_What you need to do:_ Take the data below and copy exactly the lines starting at the one with "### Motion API" and finishing at the one with "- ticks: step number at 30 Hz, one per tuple", both included.
· · · · · · ·
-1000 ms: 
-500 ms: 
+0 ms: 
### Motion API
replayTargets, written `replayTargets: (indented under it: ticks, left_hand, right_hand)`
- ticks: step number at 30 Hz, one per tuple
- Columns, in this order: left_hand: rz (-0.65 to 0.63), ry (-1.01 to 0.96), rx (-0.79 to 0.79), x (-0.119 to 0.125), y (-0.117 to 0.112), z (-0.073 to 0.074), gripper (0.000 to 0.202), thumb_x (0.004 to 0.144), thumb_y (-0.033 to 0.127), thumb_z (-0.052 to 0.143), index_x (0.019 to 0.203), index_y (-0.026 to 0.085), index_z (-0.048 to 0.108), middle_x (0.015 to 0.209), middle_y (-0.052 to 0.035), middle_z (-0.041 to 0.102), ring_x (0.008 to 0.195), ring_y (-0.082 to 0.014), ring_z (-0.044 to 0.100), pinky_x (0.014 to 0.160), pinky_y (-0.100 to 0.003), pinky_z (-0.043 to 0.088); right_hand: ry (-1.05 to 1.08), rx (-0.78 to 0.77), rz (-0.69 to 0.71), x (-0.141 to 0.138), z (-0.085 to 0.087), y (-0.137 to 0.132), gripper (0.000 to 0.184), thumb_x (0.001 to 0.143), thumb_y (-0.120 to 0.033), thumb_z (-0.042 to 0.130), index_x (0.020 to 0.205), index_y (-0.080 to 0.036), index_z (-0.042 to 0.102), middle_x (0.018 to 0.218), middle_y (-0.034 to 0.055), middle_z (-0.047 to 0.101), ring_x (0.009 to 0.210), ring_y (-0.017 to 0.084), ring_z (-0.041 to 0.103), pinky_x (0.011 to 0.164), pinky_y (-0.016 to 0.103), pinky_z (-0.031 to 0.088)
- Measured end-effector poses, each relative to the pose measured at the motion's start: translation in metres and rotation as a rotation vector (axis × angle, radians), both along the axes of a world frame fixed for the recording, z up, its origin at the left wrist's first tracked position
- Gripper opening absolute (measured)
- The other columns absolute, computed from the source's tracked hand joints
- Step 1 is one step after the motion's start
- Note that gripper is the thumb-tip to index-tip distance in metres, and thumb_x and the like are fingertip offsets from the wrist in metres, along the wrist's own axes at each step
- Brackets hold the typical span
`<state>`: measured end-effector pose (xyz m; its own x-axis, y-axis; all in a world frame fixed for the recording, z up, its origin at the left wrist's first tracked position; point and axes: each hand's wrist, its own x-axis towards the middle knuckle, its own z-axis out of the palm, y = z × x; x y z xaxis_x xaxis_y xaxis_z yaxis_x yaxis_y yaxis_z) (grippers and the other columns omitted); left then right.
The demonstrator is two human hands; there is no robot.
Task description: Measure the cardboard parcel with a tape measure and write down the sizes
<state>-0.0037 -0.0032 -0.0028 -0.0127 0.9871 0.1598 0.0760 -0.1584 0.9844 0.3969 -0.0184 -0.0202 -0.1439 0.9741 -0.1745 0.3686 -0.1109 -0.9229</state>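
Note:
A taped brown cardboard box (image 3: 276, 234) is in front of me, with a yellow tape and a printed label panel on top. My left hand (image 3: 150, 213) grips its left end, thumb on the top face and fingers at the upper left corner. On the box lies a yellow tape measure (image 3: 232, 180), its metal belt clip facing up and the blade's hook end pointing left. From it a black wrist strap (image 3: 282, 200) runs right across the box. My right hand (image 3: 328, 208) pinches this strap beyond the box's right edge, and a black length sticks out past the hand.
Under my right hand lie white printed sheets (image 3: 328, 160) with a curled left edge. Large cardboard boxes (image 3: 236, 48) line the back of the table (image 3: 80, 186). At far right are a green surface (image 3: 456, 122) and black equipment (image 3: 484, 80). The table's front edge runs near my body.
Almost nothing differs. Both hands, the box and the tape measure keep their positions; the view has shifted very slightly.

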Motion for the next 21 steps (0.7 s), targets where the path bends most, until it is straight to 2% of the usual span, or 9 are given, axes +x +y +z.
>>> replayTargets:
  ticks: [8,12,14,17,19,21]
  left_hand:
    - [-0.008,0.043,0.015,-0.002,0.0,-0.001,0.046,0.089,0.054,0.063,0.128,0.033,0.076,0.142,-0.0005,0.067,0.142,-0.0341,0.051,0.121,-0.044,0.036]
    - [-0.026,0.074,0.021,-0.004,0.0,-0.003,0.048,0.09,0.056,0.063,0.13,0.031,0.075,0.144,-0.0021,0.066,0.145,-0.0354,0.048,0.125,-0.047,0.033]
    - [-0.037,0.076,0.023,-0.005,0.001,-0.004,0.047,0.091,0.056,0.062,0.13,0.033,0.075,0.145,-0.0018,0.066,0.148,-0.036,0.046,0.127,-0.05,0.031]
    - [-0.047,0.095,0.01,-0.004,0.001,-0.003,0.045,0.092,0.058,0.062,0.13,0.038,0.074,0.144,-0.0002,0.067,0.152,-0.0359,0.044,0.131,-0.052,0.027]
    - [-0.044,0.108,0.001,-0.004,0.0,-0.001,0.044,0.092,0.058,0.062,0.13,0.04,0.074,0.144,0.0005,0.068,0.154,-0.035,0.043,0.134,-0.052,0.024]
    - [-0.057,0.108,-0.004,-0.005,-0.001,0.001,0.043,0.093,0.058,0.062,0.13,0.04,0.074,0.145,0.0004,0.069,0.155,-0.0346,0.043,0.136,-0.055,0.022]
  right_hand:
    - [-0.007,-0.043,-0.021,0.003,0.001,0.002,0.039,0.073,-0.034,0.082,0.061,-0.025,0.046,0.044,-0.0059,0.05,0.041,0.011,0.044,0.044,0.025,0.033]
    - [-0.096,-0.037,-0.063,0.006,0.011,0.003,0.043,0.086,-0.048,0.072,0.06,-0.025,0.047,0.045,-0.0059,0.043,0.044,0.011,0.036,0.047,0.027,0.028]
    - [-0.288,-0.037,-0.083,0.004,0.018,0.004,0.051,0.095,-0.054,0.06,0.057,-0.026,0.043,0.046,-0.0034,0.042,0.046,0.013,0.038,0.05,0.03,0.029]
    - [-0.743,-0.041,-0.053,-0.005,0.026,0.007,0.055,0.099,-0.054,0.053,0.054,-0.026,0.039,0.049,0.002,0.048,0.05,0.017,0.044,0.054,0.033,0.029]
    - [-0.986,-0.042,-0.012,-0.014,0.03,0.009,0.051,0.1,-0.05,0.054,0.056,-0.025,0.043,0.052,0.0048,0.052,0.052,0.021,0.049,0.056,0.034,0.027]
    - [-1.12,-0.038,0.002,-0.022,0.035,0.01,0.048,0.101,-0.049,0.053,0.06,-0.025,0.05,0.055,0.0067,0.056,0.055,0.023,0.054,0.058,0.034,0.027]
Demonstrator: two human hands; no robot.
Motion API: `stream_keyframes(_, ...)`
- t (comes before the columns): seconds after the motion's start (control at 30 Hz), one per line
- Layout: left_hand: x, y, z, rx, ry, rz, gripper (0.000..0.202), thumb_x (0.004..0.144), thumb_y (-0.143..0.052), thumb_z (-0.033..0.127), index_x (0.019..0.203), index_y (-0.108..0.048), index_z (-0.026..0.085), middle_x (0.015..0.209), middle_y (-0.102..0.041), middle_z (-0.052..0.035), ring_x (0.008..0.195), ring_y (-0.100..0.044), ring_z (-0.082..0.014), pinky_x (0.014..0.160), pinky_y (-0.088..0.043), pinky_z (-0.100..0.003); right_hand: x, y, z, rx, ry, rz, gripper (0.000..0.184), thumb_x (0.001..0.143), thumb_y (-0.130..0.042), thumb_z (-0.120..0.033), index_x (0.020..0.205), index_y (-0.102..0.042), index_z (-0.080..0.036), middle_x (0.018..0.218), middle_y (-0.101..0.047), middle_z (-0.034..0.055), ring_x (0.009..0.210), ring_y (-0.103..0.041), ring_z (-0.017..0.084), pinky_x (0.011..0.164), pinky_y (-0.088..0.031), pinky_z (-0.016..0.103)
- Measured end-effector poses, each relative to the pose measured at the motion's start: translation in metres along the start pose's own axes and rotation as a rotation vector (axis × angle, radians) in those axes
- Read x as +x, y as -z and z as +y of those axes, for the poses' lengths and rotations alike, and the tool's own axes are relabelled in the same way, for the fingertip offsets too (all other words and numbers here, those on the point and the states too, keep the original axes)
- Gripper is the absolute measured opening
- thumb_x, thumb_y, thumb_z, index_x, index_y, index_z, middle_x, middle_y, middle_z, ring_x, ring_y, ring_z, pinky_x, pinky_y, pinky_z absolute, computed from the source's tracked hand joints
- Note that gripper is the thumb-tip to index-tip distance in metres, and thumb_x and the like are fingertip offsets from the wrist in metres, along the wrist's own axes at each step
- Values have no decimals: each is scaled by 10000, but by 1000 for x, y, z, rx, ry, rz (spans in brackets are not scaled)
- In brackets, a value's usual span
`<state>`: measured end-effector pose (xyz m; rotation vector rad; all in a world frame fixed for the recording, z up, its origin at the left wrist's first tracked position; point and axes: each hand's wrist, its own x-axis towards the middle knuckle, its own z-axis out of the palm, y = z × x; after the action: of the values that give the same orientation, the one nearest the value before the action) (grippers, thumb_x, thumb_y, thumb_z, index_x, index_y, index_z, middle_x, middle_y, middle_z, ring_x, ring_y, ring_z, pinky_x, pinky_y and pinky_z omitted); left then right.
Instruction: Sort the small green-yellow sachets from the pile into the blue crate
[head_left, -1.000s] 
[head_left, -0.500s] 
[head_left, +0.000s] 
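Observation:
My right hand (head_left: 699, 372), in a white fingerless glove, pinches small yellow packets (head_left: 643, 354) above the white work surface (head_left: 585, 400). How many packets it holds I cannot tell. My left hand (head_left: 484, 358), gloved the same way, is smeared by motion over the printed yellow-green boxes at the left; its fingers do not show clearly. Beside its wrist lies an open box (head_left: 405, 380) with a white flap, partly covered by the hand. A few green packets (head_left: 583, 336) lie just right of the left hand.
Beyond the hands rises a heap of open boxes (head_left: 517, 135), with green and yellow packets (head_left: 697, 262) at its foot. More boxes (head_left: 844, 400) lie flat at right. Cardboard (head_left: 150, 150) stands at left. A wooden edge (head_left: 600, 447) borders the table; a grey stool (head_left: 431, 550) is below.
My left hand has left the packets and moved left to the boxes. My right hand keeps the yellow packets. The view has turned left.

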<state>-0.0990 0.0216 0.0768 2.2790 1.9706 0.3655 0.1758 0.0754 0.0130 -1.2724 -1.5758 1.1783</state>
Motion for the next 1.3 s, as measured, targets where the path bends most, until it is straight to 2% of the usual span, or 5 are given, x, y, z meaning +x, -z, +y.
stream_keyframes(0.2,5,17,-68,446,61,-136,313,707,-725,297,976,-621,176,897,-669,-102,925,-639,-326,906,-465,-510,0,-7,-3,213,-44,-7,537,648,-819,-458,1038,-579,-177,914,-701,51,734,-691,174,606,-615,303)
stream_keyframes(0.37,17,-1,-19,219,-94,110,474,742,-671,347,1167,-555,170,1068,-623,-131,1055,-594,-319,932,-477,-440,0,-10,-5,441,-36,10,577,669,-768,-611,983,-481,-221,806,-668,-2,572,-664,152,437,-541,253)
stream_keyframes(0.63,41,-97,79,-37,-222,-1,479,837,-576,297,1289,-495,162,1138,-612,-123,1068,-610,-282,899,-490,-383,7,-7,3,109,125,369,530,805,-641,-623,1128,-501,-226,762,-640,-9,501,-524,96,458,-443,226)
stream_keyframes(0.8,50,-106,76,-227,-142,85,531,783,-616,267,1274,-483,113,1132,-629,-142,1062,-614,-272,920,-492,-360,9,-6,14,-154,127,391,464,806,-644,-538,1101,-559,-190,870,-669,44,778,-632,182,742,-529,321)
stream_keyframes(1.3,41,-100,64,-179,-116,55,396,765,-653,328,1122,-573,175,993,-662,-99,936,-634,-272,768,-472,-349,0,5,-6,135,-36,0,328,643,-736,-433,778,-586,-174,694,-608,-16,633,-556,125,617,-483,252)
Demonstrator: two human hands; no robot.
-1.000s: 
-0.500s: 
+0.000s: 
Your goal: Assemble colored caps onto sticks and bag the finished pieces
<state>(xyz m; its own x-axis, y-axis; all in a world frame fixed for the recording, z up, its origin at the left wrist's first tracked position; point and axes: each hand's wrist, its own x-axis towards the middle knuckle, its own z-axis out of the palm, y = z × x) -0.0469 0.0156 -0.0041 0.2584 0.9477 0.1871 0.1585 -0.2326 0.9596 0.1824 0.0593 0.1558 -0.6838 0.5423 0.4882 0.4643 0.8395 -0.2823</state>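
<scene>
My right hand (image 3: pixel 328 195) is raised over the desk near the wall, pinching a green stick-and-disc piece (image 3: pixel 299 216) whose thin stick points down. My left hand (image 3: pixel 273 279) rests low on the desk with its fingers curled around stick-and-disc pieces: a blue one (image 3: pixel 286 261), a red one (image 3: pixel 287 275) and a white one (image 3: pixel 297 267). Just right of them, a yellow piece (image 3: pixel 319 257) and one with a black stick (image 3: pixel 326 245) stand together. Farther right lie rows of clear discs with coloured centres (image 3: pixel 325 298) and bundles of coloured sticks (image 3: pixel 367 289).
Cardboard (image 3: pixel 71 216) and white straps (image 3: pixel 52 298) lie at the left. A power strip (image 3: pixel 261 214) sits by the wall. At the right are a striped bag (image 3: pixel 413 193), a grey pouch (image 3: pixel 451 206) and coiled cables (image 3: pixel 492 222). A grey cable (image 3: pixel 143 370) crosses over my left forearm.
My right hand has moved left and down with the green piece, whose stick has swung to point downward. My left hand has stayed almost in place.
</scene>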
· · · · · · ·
_Output of the task:_
### Motion API
replayTargets, written `replayTargets: (indented under it: ticks, left_hand, right_hand)`
- ticks: step number at 30 Hz, one per tuple

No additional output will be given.